Source data:
**********

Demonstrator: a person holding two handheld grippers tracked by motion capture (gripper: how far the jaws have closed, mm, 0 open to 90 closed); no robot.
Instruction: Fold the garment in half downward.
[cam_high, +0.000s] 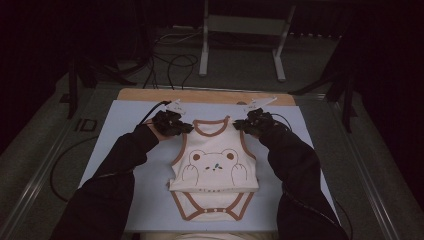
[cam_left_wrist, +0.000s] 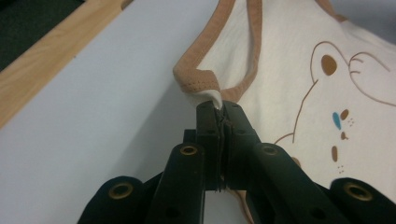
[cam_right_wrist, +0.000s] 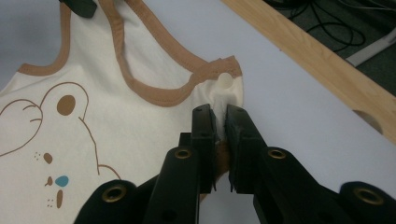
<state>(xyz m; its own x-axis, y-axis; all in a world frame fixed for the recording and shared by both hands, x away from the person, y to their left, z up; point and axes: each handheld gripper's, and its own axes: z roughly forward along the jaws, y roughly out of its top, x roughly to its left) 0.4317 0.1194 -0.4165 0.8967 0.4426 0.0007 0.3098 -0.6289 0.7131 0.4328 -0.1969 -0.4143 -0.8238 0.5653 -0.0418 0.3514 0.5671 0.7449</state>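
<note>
A cream baby bodysuit (cam_high: 215, 167) with brown trim and a bear print lies on the pale blue mat (cam_high: 125, 130), neck toward the far side. My left gripper (cam_high: 186, 128) is shut on its left shoulder strap (cam_left_wrist: 198, 81), the cloth pinched between the black jaws (cam_left_wrist: 219, 109). At the other shoulder, my right gripper (cam_high: 239, 125) is shut on the right strap (cam_right_wrist: 224, 86), with cream fabric bunched between its tips (cam_right_wrist: 219, 114). Both straps are raised a little off the mat. The snap end of the bodysuit (cam_high: 212, 210) rests near the front edge.
A wooden table edge (cam_high: 200, 95) runs along the far side of the mat. Beyond it stand a metal stand (cam_high: 240, 30) and loose cables (cam_high: 175, 62) on the floor. Black sleeves (cam_high: 115, 170) reach in from the bottom on both sides.
</note>
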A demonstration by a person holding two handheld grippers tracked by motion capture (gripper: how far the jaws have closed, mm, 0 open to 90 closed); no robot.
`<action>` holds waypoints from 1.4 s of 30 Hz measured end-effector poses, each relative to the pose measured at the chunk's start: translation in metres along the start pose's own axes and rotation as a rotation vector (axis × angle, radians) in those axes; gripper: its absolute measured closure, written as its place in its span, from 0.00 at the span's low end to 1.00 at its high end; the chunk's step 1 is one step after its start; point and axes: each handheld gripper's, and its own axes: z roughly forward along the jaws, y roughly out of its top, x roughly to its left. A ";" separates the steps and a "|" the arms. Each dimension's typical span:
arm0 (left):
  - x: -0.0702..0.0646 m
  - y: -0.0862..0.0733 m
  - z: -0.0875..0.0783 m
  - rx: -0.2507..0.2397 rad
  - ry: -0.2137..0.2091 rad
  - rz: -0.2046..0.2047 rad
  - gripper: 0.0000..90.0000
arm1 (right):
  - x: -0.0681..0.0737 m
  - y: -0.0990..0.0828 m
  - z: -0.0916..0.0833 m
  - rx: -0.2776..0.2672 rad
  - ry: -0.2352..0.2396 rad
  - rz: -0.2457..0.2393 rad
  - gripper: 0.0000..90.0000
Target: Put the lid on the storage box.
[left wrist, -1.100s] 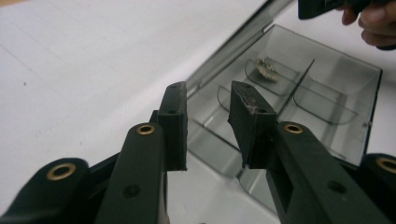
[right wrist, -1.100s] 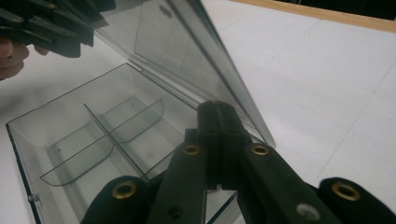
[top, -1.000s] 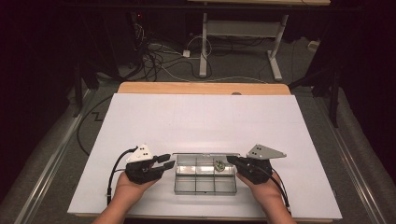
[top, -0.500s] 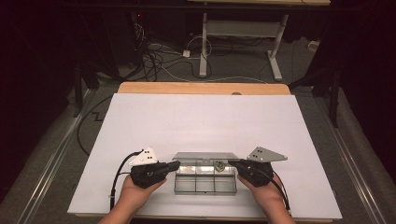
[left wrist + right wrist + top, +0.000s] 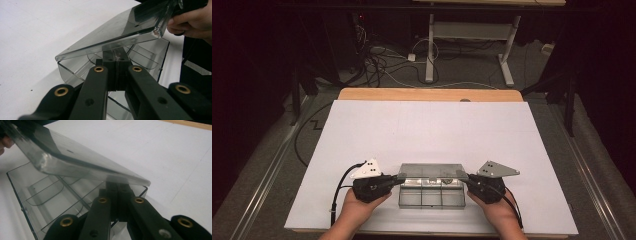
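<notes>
A clear plastic compartment box sits near the table's front edge, its hinged lid tilted up at the front. My left gripper is shut, its tips tucked under the lid's left end. My right gripper is shut too, tips under the lid's right end. In the left gripper view the closed jaws meet just beneath the raised lid, above the box's dividers. In the right gripper view the shut gripper props the lid over the compartments. Nothing is pinched between either pair of jaws.
The box rests on a white sheet covering a wooden table. Beyond the table's far edge stand desk legs and loose cables on the floor. The person's other hand shows in the left gripper view.
The left gripper's jaws have closed. Both grippers moved in against the box ends, and the lid has swung up from lying flat.
</notes>
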 end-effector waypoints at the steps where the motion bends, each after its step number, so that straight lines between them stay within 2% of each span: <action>1: 0.000 0.000 0.000 0.001 -0.001 0.001 0.97 | 0.000 0.000 -0.001 0.001 -0.001 0.001 1.00; 8: -0.003 -0.003 -0.004 -0.014 0.006 0.000 0.97 | 0.000 -0.003 -0.007 0.000 -0.003 0.001 1.00; 19: -0.008 -0.007 -0.003 0.001 0.004 0.008 0.97 | -0.004 -0.011 -0.024 -0.002 -0.025 0.018 1.00; 25: -0.009 -0.013 -0.006 -0.009 0.002 0.001 0.97 | -0.012 -0.019 -0.032 -0.002 -0.050 0.041 1.00; 32: -0.014 -0.021 -0.009 0.010 -0.003 0.002 0.97 | -0.026 -0.033 -0.041 0.012 -0.102 0.070 0.99; 37: -0.015 -0.025 -0.013 0.011 -0.008 -0.005 0.97 | -0.034 -0.043 -0.049 0.027 -0.130 0.101 0.90; 40: -0.017 -0.030 -0.014 0.035 -0.007 0.004 0.97 | -0.035 -0.048 -0.051 0.045 -0.138 0.124 0.75; 42: -0.018 -0.032 -0.014 0.041 -0.013 0.005 0.97 | -0.036 -0.050 -0.048 0.057 -0.143 0.119 0.60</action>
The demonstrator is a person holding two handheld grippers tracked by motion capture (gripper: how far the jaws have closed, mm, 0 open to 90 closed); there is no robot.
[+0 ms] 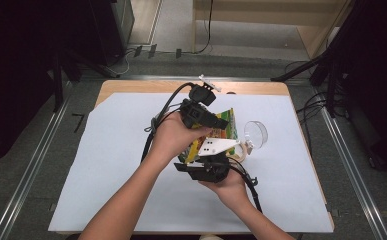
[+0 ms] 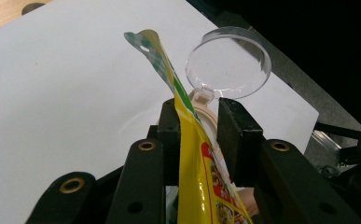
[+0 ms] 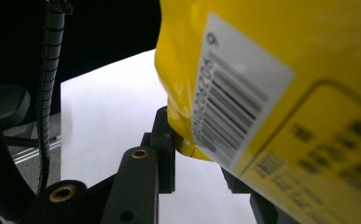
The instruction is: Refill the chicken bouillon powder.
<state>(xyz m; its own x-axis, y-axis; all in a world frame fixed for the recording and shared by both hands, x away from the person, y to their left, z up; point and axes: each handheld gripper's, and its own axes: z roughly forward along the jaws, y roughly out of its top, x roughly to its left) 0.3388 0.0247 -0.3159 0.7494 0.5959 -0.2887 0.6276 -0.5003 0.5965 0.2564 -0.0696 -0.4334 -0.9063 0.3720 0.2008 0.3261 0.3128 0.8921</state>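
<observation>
A yellow and green food packet [image 1: 229, 125] is held up over the table between both grippers. My left gripper [image 1: 220, 123] comes in from the far side and is shut on the packet's upper part. In the left gripper view the packet [image 2: 194, 154] stands edge-on between the jaws of the left gripper [image 2: 197, 114]. My right gripper [image 1: 203, 159] reaches up from the near side. In the right gripper view the packet's barcoded lower corner [image 3: 243, 93] sits in the right gripper [image 3: 197, 149], touching one jaw and hiding the other.
A clear round lid [image 1: 256, 134] lies on the white sheet [image 1: 116, 165] just right of the packet and shows beyond the jaws in the left gripper view [image 2: 228, 63]. A beige piece [image 1: 240, 150] lies beside it. The wooden table edge [image 1: 146, 86] runs along the back.
</observation>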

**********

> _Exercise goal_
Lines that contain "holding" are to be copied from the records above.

> _Reply to the exercise_
Demonstrator: a person holding two handheld grippers tracked by motion capture (gripper: how far the jaws have closed, mm, 0 open to 90 closed); no robot.
A demonstration by a person holding two handheld grippers tracked by motion capture (gripper: how far the jaws have closed, mm, 0 open to 90 closed); no robot.
The demonstrator is a person holding two handheld grippers tracked by motion capture (gripper: how far the jaws have closed, mm, 0 open to 90 closed); there is no robot.

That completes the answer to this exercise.